HOUSTON – A federal judge on Tuesday denied BP’s most recent effort to stem settlement payments to oil spill claimants it says were not harmed by the 2010 Gulf of Mexico disaster.
In recent months, the British oil giant has argued in court it has been paying hundreds of millions to business claimants who could not prove their revenue and profit losses were caused by the oil spill, and that such payments violate the terms of the multi-billion dollar settlement it agreed to last year. Last month, the London-based producer said it has paid $540 million to more than 1,100 claimants located more than 100 miles from the Gulf, for instance.
On Tuesday, U.S. District Judge Carl Barbier sided with attorneys of spill claimants in his ruling that BP could not take a position that contradicts a stance taken in the settlement and other court documents, and that it could not argue the settlement contains — implicitly or explicitly — a requirement that claimants to prove damages were caused by the spill.
In court documents filed Tuesday, Barbier cited a BP motion filed in August that said once a business meets certain requirements in the settlement, revenue and profit declines are “presumed to be caused by the spill, with no analysis required to determine whether the declines might have been due, at least in part, to other causes.”
BP said Tuesday it disagrees with the court’s decision that settlement rules for claimants don’t require them to prove damages were caused by the spill, and will likely appeal the ruling.
Barbier had denied all of BP’s motions for a preliminary injunction against business economic loss payments until October, when a federal appeals court in New Orleans reversed the lower court’s decision.
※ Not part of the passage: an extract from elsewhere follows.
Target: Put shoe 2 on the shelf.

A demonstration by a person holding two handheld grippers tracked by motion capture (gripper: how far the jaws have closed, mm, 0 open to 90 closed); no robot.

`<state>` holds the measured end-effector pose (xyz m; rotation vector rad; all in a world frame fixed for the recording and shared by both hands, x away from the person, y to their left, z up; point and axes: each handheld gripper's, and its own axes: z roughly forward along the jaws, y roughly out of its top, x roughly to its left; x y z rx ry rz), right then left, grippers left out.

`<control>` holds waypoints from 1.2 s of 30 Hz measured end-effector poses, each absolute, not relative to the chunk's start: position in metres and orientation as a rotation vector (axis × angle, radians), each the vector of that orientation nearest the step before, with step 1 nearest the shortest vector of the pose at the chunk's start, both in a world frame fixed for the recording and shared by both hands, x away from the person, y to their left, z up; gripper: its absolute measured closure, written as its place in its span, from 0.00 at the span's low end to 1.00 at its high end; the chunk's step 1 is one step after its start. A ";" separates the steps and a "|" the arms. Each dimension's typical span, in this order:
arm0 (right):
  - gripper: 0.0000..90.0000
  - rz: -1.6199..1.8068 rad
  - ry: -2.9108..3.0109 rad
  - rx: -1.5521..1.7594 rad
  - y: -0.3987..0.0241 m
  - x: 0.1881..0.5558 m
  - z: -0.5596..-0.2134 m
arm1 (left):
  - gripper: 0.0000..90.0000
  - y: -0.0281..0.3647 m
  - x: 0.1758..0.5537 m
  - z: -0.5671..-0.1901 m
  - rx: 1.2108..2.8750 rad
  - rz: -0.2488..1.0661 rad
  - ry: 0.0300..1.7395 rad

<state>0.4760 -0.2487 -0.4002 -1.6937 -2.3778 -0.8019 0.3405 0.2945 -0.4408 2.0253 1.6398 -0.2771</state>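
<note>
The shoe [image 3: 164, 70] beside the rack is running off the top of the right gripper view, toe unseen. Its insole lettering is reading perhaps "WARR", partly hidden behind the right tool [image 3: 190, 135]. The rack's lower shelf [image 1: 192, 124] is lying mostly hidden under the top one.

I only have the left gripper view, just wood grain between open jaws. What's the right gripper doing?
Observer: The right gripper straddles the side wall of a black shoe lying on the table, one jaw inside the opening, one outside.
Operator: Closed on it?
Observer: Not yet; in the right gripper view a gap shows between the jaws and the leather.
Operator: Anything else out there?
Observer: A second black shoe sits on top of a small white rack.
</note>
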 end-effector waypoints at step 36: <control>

The three-judge panel ordered Barbier to revisit his interpretation of the settlement.
That month, Barbier ordered claims administrator Patrick Juneau to stop payments to claimants in a small category of “business-economic loss” claimants for which matching revenues to expenses “is an issue.” Those claimants, a small slice of the businesses that say they lost money because of the oil spill, use a cash-based accounting methodology. Barbier said the court would craft a “narrowly tailored” injunction.
In November, BP had argued that the preliminary injunction should be amended to include claimants that could not prove they had suffered economic loss caused by the spill. Barbier initially denied the motion, but the appellate court ruled this month ruled that the judge had erred in not examining BP’s arguments about causation.
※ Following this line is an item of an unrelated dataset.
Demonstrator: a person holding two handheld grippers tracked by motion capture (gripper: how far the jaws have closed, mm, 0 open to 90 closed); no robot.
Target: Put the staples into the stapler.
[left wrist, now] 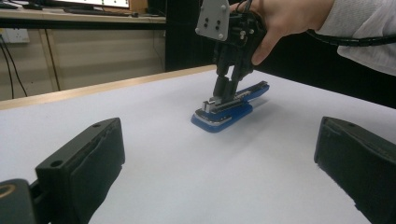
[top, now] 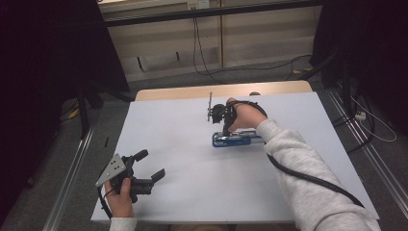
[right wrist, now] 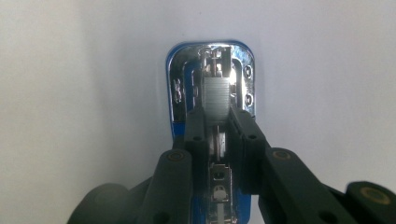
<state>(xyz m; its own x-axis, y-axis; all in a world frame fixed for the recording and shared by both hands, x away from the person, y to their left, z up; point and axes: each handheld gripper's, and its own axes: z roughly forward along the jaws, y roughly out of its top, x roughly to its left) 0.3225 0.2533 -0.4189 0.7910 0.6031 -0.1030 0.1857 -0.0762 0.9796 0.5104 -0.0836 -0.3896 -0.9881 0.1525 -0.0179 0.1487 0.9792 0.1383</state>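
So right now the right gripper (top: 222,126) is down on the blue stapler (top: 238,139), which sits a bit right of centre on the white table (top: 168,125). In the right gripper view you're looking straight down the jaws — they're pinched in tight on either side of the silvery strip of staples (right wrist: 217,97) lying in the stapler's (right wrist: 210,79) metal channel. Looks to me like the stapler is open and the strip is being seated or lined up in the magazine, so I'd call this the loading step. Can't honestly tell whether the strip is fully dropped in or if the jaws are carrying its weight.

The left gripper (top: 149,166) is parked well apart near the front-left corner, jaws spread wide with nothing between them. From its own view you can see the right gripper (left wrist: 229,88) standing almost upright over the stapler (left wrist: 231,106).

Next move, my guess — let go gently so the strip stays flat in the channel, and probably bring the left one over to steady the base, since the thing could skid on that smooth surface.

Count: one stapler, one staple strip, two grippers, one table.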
After Tuesday’s ruling, the preliminary injunction – last amended on Dec. 5 – went unchanged.
“Awarding money to claimants with losses that were not caused by the spill is contrary to the language of the settlement and violates established principles of class action law,” said BP spokesman Geoff Morrell in an emailed statement Tuesday.
Morrell said the claims administrator has also failed to adhere to the settlement’s definition of class membership, which has “raised legal and Constitutional problems that, unless corrected, render the agreement unlawful.”
On Tuesday, Barbier maintained that the settlement was not defective.
“It sounds like he’s saying this is my interpretation and I’m sticking to it. There’s no other way to look at it without re-writting the agreement,” said Blaine LeCesne, a Loyola University law professor who has followed the case now on trial in New Orleans. The settlement “was an attempt to provide broad social and economic remediation over a five state region that was devastated by the spill.”
BP has made $3.8 billion in settlement payments since July 2012, according to claims administrator Juneau.
“Business owners across the Gulf should be pleased that Judge Barbier once again rejected BP’s efforts to rewrite history and the settlement,” said plaintiffs attorneys Steve Harman and Jim Roy in an emailed statement Tuesday. “The Court reaffirmed that the transparent, objective formulas spelled out in the agreement are the only way to determine a claimant’s eligibility and causation.”